Exercise instructions = Begin at the line below that has "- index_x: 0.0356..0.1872" and stop after the line that has "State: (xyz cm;". Please restate only those lines, word for word.

· · ·

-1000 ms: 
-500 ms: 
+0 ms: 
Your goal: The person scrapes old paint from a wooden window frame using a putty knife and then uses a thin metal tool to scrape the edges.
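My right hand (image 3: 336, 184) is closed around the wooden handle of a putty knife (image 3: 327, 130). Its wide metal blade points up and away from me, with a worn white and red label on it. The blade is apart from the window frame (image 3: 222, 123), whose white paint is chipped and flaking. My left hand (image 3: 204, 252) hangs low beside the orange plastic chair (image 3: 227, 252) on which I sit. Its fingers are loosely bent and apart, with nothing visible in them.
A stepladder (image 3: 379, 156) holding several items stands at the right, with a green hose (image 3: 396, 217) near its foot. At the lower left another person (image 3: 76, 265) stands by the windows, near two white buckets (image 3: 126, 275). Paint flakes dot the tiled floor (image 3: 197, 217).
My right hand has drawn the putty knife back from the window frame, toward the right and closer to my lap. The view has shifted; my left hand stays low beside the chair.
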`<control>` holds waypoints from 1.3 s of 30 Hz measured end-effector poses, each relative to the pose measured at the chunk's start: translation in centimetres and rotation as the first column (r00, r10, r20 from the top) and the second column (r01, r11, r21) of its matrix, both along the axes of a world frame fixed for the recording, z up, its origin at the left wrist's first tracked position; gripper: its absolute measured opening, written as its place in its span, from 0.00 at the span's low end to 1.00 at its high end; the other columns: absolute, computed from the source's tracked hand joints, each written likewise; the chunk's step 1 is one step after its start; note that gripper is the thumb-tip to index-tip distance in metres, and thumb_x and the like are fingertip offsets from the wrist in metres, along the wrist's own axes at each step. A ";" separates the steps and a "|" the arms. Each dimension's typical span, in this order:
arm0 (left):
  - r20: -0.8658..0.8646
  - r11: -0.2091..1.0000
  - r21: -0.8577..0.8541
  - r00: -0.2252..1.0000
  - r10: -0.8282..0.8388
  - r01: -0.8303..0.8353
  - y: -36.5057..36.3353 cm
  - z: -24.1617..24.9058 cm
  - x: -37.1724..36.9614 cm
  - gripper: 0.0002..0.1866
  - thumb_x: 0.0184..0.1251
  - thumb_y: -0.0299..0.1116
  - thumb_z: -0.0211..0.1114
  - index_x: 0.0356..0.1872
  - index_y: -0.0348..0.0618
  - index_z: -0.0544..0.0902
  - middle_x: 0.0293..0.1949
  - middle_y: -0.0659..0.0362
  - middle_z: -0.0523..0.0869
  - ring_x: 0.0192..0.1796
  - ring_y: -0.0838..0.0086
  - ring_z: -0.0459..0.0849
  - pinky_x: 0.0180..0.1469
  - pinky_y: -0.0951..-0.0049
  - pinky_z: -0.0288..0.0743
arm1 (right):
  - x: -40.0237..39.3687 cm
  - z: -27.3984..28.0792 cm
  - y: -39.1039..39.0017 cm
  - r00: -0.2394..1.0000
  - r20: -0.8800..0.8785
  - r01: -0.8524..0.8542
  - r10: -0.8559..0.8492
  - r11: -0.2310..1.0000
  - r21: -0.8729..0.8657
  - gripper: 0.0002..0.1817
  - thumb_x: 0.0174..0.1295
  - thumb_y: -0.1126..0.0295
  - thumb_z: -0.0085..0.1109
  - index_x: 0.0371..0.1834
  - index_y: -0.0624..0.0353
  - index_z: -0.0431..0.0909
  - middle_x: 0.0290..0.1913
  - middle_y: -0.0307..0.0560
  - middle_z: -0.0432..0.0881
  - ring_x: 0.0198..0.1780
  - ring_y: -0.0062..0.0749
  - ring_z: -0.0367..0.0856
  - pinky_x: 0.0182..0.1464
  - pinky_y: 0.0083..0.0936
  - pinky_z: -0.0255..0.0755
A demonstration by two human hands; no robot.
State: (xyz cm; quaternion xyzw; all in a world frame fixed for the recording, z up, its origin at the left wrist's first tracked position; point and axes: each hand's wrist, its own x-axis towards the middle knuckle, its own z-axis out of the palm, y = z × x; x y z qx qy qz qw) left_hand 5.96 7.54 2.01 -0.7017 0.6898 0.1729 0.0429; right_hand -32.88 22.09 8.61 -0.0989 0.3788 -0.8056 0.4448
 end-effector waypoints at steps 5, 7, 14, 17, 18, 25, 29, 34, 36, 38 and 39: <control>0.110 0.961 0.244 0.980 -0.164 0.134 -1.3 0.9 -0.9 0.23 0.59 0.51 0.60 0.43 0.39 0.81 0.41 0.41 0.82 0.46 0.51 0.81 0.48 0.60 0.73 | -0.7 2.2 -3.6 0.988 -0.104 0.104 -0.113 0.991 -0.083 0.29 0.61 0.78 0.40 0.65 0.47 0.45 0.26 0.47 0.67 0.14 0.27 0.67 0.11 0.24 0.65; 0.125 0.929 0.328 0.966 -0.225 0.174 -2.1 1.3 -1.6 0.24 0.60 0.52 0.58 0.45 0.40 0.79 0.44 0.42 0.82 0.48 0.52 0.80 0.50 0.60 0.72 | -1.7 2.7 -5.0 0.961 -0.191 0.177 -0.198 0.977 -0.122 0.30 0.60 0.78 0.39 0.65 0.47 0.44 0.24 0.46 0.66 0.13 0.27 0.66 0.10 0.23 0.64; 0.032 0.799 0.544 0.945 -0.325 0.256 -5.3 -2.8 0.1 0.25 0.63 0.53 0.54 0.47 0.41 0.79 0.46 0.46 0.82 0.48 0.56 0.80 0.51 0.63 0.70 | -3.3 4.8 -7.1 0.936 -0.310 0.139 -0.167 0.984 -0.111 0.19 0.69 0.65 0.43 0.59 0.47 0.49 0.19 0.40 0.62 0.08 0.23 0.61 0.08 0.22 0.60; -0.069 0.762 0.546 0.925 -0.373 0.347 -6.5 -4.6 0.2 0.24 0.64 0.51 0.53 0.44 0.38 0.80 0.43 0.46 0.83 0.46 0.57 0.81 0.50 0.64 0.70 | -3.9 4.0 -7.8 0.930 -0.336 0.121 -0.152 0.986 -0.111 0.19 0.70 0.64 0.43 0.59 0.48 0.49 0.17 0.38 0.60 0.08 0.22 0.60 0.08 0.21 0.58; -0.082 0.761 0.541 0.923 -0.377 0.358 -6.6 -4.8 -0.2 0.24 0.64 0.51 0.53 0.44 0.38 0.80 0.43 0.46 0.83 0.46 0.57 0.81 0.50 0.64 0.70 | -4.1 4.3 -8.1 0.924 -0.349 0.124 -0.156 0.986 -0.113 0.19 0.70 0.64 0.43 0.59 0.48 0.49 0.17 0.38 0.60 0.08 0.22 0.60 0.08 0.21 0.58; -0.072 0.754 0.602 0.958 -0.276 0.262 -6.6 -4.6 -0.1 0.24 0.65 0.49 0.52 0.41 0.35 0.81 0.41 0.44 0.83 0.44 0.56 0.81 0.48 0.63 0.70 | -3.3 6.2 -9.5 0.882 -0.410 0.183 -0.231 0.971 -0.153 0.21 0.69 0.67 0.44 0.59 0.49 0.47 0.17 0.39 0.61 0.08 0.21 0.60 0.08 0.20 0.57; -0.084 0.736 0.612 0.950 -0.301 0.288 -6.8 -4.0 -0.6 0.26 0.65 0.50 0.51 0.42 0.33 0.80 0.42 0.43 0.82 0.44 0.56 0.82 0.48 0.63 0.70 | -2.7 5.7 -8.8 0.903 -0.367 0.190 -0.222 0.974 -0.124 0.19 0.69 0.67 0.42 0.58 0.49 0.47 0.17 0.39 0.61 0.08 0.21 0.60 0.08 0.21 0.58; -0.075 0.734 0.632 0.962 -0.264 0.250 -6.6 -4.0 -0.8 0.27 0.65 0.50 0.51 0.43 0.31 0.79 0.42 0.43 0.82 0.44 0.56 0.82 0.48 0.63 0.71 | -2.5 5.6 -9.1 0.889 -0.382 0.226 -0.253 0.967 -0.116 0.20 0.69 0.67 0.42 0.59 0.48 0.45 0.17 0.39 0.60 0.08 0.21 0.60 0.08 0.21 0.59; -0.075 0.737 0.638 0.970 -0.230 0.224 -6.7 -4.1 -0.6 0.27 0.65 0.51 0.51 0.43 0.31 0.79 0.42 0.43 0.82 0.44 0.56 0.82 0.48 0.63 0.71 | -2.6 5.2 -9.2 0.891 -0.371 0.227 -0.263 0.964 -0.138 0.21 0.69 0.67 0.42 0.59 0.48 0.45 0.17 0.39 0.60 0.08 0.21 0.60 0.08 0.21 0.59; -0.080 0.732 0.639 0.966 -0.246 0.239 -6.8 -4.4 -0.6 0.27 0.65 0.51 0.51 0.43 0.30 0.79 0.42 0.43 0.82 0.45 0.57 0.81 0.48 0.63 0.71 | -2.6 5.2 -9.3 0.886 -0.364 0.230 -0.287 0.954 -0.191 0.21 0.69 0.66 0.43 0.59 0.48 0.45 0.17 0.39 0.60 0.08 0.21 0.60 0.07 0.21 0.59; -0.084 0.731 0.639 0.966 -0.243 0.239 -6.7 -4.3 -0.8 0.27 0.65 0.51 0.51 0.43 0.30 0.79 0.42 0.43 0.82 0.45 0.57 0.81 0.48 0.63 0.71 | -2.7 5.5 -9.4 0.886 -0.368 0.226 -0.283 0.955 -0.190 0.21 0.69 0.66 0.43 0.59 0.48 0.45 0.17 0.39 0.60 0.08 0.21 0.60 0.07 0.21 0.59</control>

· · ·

Solution for this problem =
  - index_x: 0.0356..0.1872
  - index_y: -0.0348..0.0618
  - index_z: -0.0544..0.0902
  - middle_x: 0.0293..0.1949
  - middle_y: -0.0659..0.0362
  - middle_z: -0.0523..0.0869
  - ring_x: 0.0192..0.1796
  - ring_y: -0.0838..0.0086
  - ring_z: -0.0459..0.0849
  - pinky_x: 0.0180..0.1469
  - pinky_y: -0.0951..-0.0049
  - pinky_z: -0.0288..0.0743
arm1 (right):
  - x: -40.0237..39.3687 cm
  - z: -27.3984..28.0792 cm
  - y: -39.1039..39.0017 cm
  - r00: -0.2394..1.0000
  - r20: -0.8800..0.8785
  - r01: -0.8524..0.8542
  - r10: -0.8559..0.8492
  - r11: -0.2310..1.0000
  - r21: -0.8729..0.8657
  - gripper: 0.0002..0.1817
  - thumb_x: 0.0174..0.1295
  - thumb_y: -0.1126..0.0295
  - thumb_z: -0.0085..0.1109
  - index_x: 0.0371..0.1834
  - index_y: -0.0624..0.0353
  - index_z: -0.0431..0.0909
  - middle_x: 0.0290..0.1913
  - middle_y: -0.0307..0.0560
  - middle_z: -0.0432..0.0881
  - ring_x: 0.0198..0.1780
  - ring_y: -0.0062..0.0749
  - ring_z: -0.0367..0.0856
  - pinky_x: 0.0182..0.1464
  - pinky_y: 0.0083..0.0936
  - pinky_z: -0.0255..0.0755
A demonstration by two human hands; no robot.
State: (xyz cm; quaternion xyzw; all in a world frame fixed for the recording, z up, its origin at the left wrist's first tracked position; point and axes: each hand's wrist, its own x-axis towards the middle knuckle, its own z-axis out of the palm, y = z × x; x y z qx qy qz qw) left_hand 5.96 7.54 2.01 -0.7017 0.6898 0.1729 0.0429; right_hand -32.88 22.09 8.61 -0.0989 0.3788 -0.8056 0.4448

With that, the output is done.